PETER VAN ONSELEN: Listen to the painful spin Albo’s team used to play down Queensland election loss. Only now the crushing reality is dawning
Listening to the Labor coverage on the night of the Queensland election and in the days that followed was a clear example of attempts to hide a poor election result in plain sight.
During ABC’s coverage on Saturday evening, federal Labor minister Annika Wells was allowed to wax lyrical about how disappointing the LNP’s victory was, as it came about thanks to three Labor terms in power.
She stressed that at best the state’s opposition would only cross the line, which was terribly bad after nine years of a Labor government.
‘What we see here is that the LNP has been too busy measuring the curtains, wrapping themselves in cotton wool, running a little targeted campaign, more focused on making life just as easy on the other side of getting of the keys than going out. and win a mandate from Queenslanders first,” Wells said.
But based on current seat projections, the LNP is likely to win 53 seats (47 is a majority).

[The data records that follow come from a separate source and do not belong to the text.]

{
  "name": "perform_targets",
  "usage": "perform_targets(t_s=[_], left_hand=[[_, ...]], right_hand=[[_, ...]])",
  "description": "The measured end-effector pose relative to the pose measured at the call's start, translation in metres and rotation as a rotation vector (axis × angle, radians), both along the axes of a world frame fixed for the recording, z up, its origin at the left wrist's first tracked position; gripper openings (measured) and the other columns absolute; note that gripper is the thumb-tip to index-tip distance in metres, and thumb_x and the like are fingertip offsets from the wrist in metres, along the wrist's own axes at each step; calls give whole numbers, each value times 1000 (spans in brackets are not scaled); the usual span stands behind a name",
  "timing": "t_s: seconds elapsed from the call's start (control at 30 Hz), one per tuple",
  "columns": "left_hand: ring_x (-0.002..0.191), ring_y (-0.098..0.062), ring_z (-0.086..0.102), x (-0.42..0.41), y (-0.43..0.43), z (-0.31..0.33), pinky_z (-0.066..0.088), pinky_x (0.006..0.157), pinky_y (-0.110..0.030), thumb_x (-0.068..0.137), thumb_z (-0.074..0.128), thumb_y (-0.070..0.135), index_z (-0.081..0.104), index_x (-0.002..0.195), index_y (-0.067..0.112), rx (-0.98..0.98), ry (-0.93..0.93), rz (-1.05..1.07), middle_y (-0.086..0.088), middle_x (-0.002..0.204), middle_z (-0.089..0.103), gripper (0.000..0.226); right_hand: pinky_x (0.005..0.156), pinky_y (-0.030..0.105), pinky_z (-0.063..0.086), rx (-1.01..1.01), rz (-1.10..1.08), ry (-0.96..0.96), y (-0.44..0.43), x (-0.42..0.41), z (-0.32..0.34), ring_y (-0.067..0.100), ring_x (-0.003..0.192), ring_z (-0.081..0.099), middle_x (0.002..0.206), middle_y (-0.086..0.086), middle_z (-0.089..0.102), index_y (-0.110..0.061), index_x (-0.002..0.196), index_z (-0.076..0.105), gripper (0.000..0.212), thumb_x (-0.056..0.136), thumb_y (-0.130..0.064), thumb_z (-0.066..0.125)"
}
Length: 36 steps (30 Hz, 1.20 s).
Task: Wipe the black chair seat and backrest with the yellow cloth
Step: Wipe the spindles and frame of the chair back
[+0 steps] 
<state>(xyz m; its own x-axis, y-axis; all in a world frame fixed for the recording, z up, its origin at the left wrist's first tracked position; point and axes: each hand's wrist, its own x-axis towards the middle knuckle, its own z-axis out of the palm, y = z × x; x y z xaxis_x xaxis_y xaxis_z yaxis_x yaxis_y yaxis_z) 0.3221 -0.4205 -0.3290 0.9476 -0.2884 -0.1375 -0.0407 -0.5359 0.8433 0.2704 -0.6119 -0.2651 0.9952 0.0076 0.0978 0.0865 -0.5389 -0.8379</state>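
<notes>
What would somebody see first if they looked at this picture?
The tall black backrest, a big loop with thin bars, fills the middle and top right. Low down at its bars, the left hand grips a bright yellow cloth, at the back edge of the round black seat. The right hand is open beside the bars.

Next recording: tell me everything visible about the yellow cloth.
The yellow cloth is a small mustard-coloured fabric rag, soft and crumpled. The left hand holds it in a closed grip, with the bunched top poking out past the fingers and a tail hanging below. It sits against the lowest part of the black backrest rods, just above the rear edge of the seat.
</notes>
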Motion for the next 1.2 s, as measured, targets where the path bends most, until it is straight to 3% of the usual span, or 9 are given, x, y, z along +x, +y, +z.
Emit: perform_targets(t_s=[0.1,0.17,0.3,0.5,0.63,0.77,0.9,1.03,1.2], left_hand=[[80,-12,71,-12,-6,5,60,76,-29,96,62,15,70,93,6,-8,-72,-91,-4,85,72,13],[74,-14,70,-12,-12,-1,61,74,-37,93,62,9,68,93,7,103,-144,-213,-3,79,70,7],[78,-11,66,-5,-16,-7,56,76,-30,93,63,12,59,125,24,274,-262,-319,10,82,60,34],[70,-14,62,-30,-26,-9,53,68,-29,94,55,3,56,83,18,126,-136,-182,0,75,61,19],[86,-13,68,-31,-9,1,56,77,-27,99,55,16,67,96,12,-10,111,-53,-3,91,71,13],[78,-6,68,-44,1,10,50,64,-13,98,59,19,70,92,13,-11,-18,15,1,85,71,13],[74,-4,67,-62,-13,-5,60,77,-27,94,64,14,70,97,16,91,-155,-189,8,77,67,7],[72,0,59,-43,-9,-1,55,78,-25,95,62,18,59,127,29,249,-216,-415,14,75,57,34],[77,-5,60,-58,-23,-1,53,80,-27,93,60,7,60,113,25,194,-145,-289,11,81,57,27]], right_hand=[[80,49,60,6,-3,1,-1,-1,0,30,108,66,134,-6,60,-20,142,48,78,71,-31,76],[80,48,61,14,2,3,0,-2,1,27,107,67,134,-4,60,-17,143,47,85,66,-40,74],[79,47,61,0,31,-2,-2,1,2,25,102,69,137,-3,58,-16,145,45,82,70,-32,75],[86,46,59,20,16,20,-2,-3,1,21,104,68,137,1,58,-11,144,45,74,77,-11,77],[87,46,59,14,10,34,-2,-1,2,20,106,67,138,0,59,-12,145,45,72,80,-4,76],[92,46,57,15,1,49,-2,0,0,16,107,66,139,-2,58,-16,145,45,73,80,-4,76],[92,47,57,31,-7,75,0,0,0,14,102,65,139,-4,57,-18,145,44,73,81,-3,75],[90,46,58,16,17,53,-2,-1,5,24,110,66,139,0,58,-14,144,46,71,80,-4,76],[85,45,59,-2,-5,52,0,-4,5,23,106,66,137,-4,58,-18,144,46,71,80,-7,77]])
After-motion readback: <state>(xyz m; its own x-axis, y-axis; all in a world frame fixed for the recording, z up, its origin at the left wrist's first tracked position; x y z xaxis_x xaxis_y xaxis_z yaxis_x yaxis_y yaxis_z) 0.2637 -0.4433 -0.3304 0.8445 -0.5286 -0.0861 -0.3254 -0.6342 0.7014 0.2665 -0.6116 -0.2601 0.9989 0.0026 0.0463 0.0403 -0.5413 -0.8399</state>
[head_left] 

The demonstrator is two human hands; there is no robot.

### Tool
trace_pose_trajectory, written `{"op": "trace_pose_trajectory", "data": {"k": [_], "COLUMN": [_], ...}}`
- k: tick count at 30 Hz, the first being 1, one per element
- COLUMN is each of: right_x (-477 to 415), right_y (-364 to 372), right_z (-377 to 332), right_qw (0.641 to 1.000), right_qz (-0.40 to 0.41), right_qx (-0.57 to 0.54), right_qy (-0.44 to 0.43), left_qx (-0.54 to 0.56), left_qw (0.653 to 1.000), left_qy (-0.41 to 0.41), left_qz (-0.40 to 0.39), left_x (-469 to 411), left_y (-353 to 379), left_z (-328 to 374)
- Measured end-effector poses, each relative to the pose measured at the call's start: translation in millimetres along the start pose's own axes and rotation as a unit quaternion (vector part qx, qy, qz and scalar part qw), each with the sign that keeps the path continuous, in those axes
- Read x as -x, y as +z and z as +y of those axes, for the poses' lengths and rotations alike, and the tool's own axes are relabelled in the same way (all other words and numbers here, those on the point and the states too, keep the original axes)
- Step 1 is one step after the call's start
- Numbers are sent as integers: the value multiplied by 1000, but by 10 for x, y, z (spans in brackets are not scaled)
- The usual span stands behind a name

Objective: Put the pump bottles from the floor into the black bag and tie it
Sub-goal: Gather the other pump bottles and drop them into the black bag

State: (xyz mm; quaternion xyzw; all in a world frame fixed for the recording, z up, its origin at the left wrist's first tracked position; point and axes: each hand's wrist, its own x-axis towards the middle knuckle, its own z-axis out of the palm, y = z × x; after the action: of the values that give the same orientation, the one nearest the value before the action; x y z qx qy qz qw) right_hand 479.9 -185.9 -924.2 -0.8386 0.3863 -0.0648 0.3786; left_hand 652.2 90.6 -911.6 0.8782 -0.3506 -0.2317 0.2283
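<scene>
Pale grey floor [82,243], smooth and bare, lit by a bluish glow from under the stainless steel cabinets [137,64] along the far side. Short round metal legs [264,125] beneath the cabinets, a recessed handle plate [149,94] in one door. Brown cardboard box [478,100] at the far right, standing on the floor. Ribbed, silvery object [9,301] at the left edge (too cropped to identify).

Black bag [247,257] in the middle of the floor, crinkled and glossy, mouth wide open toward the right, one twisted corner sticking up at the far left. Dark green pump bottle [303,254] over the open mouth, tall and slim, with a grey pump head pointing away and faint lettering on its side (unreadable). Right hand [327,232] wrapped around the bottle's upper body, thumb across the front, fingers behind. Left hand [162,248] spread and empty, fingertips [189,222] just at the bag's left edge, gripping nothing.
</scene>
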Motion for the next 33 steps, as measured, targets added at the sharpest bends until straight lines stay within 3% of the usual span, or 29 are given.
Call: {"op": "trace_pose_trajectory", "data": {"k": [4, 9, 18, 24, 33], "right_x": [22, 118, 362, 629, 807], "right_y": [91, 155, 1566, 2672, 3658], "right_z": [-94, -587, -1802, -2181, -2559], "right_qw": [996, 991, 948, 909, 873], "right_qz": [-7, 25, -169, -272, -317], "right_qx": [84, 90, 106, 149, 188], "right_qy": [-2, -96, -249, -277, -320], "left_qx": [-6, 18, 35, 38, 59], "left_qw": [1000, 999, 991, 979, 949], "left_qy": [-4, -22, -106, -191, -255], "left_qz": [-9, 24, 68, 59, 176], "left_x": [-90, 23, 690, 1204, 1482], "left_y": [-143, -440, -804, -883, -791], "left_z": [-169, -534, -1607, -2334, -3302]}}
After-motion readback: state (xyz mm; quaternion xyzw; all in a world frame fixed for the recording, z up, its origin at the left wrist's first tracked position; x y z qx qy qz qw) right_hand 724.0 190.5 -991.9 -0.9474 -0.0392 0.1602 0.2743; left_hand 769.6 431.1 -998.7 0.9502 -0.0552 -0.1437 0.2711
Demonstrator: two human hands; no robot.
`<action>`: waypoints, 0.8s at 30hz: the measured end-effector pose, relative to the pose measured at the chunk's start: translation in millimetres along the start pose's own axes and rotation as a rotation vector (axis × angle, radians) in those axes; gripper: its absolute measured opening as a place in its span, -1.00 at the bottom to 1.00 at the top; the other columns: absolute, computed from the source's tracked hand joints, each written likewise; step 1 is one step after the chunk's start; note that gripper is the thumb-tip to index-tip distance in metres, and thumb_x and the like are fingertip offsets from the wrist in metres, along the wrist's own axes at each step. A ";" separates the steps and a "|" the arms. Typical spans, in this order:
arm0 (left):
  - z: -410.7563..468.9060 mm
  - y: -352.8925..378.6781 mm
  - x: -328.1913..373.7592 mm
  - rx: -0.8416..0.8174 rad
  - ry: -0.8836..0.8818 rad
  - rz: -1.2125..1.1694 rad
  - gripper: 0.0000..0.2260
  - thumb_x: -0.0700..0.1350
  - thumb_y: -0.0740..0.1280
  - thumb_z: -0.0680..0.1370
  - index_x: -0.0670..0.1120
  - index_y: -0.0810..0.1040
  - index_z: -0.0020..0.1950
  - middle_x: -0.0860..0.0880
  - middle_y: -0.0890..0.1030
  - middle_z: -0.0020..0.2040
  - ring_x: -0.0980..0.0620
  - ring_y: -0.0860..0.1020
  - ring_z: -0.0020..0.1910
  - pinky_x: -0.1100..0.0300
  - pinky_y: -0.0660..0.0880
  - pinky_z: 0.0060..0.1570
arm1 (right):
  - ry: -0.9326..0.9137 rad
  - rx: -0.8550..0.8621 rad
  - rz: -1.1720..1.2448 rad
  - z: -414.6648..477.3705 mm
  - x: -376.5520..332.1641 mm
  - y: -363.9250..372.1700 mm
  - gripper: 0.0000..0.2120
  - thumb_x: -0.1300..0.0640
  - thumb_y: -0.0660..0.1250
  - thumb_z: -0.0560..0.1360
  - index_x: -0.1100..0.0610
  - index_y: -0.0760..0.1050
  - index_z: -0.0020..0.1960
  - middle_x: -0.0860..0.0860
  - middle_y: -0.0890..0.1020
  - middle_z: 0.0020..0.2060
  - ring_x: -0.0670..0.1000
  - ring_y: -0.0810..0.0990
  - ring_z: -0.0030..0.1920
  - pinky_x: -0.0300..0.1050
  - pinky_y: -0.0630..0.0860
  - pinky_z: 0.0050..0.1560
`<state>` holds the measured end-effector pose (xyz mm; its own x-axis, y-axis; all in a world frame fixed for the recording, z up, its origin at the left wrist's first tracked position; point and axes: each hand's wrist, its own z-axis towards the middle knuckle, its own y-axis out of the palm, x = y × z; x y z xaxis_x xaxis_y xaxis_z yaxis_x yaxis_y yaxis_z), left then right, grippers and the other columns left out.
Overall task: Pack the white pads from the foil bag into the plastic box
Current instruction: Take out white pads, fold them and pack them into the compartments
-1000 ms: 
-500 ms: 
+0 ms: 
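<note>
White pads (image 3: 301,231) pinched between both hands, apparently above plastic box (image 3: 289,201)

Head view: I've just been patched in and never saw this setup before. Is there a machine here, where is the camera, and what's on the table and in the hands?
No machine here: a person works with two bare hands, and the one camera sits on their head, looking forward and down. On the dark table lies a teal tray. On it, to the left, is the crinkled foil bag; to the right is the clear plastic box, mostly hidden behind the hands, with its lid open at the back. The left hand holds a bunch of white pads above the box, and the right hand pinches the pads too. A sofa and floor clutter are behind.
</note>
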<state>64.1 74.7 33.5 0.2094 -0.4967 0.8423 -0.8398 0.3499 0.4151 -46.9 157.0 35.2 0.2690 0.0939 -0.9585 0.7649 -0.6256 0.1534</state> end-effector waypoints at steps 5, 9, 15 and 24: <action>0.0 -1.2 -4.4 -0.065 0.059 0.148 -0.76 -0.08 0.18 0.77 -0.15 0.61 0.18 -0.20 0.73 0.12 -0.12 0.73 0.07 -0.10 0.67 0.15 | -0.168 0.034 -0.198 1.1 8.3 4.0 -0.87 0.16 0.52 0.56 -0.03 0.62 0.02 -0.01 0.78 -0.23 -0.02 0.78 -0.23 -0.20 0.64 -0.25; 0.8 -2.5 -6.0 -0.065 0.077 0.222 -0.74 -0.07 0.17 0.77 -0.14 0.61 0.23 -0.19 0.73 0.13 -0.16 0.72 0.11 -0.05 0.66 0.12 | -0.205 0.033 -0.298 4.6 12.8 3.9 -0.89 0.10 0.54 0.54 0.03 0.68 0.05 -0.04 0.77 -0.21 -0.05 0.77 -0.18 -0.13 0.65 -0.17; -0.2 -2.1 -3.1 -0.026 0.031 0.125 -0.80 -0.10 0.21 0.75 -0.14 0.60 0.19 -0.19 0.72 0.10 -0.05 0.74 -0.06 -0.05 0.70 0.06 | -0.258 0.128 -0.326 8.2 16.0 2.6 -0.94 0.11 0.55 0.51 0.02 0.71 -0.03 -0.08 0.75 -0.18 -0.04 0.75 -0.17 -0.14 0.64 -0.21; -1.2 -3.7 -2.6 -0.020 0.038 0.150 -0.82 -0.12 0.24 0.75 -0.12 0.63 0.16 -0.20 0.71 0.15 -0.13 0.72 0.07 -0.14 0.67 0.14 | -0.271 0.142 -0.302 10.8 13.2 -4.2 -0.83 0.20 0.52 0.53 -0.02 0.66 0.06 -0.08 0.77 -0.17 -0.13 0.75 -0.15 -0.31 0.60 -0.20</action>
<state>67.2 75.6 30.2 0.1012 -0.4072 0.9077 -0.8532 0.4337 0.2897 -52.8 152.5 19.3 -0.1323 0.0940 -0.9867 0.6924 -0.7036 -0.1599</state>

Labor is unlikely to win more than 34 seats (just 64 percent of the LNP total).
That’s a stronger, more emphatic victory on the numbers than Anthony Albanese’s victory over Scott Morrison in the 2022 federal election, where Labor won 77 seats (a slim majority) and the Coalition 58 (75 percent of Labor’s total).
And it was after three terms of the Coalition in power, the same as Labor in Queensland.
Does Wells think Albo limped over the line with a weak win in 2022, as his victory was less emphatic compared to what happened on Saturday night?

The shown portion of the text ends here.